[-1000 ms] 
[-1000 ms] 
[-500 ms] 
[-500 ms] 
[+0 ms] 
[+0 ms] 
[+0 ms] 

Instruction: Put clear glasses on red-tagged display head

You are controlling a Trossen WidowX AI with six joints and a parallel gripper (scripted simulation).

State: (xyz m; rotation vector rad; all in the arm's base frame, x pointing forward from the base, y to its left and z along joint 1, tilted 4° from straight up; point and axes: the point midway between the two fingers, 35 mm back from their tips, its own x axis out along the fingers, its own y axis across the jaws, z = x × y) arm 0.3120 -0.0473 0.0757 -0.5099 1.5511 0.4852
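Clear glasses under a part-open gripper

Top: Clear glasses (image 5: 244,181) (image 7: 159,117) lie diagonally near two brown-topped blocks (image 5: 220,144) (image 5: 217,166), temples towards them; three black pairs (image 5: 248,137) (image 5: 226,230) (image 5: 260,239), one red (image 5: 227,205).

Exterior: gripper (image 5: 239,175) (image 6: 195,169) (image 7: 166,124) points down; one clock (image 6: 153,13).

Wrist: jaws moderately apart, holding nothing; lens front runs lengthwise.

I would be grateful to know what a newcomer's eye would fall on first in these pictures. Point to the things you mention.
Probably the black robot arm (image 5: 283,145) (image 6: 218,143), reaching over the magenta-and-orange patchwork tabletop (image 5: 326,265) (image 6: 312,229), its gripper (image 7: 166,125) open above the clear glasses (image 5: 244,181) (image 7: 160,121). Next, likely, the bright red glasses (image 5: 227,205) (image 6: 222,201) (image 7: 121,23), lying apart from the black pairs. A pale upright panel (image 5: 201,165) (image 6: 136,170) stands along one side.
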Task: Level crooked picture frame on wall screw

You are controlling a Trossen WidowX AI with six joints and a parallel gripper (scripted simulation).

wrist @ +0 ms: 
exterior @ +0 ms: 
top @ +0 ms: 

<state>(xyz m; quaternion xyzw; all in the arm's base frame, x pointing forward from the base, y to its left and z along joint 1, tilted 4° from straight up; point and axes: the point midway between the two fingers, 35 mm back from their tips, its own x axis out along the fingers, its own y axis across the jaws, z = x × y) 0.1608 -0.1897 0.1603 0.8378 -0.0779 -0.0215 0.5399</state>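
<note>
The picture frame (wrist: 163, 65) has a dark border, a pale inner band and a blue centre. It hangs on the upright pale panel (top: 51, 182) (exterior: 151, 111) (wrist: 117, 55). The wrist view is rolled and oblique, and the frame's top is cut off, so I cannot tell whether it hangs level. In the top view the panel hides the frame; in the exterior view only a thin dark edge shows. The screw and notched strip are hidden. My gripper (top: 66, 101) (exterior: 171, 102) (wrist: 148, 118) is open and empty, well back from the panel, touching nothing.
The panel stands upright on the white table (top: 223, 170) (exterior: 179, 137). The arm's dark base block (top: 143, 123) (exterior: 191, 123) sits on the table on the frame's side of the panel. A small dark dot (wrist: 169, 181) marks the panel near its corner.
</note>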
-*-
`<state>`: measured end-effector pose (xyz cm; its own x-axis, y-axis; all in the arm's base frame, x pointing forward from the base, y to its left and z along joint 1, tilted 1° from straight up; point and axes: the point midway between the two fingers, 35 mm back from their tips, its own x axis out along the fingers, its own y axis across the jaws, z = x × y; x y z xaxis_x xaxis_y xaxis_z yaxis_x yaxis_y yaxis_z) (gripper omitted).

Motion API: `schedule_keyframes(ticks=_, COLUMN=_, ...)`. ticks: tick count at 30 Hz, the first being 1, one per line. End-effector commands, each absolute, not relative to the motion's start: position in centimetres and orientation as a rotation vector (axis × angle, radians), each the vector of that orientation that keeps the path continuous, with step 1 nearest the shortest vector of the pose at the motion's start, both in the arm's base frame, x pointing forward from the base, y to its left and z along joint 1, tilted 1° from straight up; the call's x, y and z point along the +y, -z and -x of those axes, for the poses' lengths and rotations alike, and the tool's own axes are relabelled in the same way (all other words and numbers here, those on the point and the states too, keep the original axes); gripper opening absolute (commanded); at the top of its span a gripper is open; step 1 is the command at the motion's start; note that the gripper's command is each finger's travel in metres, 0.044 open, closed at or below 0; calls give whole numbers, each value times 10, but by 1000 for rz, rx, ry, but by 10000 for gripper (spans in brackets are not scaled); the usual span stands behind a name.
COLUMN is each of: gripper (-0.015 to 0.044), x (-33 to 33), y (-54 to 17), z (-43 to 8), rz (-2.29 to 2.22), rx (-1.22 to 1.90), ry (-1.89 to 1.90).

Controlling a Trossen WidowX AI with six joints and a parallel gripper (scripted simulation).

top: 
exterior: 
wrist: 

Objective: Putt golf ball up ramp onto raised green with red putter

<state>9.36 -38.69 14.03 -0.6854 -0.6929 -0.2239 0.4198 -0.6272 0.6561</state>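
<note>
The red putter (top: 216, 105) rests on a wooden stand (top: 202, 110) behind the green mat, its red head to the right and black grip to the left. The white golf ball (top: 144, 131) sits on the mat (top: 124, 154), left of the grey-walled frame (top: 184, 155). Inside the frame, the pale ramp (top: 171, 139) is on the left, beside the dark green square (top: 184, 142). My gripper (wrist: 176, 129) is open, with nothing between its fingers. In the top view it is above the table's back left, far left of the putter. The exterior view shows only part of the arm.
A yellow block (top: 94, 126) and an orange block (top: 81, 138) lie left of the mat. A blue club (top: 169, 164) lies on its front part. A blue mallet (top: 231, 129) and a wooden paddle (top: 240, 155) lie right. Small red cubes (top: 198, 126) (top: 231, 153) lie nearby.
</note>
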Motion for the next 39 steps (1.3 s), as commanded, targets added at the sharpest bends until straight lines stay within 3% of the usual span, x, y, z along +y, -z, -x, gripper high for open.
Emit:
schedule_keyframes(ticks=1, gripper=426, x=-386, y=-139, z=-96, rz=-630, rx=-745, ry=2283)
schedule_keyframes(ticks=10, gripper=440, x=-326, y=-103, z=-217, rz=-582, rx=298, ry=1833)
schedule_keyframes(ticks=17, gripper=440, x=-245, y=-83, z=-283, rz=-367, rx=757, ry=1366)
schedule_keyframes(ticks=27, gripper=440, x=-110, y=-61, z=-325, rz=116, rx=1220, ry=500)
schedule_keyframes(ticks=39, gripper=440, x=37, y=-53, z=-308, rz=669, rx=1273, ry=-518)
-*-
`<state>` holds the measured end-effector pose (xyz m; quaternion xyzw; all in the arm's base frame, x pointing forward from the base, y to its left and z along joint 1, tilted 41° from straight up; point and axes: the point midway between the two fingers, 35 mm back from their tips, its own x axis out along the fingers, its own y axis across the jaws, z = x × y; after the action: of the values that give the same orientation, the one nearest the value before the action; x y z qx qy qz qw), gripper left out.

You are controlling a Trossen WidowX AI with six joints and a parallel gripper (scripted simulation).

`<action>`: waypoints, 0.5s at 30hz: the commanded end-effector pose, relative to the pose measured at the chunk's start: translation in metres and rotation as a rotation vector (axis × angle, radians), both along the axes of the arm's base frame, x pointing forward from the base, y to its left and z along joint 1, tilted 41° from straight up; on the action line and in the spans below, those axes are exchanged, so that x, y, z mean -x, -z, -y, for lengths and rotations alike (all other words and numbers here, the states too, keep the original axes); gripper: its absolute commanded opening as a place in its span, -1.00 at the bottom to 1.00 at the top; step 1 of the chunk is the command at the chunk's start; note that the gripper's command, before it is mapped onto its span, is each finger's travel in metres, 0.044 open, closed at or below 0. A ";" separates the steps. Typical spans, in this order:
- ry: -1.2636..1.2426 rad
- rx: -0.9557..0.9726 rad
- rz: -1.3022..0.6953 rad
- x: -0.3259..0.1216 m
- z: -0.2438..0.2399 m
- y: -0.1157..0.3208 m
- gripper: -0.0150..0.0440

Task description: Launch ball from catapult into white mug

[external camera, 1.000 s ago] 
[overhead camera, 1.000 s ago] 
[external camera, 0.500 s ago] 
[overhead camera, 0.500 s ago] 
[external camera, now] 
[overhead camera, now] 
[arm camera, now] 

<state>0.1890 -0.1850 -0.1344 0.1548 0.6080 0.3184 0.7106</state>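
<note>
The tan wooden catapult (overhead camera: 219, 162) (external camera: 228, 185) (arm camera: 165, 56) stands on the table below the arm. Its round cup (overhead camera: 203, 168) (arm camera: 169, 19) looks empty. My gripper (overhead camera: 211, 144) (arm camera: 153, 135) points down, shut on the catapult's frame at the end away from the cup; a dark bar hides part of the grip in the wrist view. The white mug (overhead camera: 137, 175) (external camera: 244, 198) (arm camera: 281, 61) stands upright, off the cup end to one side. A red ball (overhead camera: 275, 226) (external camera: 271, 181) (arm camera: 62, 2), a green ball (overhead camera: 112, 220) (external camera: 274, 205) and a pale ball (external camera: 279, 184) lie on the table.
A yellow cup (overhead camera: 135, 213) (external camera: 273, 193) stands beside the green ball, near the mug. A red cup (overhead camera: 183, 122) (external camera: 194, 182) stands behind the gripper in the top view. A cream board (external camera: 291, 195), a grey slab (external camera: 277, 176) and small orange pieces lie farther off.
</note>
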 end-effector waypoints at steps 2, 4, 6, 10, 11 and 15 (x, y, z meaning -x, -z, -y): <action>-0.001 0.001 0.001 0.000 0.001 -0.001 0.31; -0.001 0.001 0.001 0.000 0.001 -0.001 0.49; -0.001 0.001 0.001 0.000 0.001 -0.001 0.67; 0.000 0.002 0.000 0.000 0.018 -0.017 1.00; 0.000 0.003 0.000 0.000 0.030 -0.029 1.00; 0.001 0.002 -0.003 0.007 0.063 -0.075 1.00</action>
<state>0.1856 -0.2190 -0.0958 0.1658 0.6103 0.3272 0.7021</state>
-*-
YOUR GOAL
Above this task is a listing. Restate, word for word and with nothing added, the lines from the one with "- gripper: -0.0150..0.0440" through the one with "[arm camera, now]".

RESULT FOR THIS TASK
- gripper: -0.0150..0.0440

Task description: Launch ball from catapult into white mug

[external camera, 1.000 s ago] 
[overhead camera, 1.000 s ago] 
[external camera, 0.500 s ago] 
[overhead camera, 0.500 s ago] 
[external camera, now] 
[overhead camera, now] 
[arm camera, now] 

Work on the exercise is now concluded.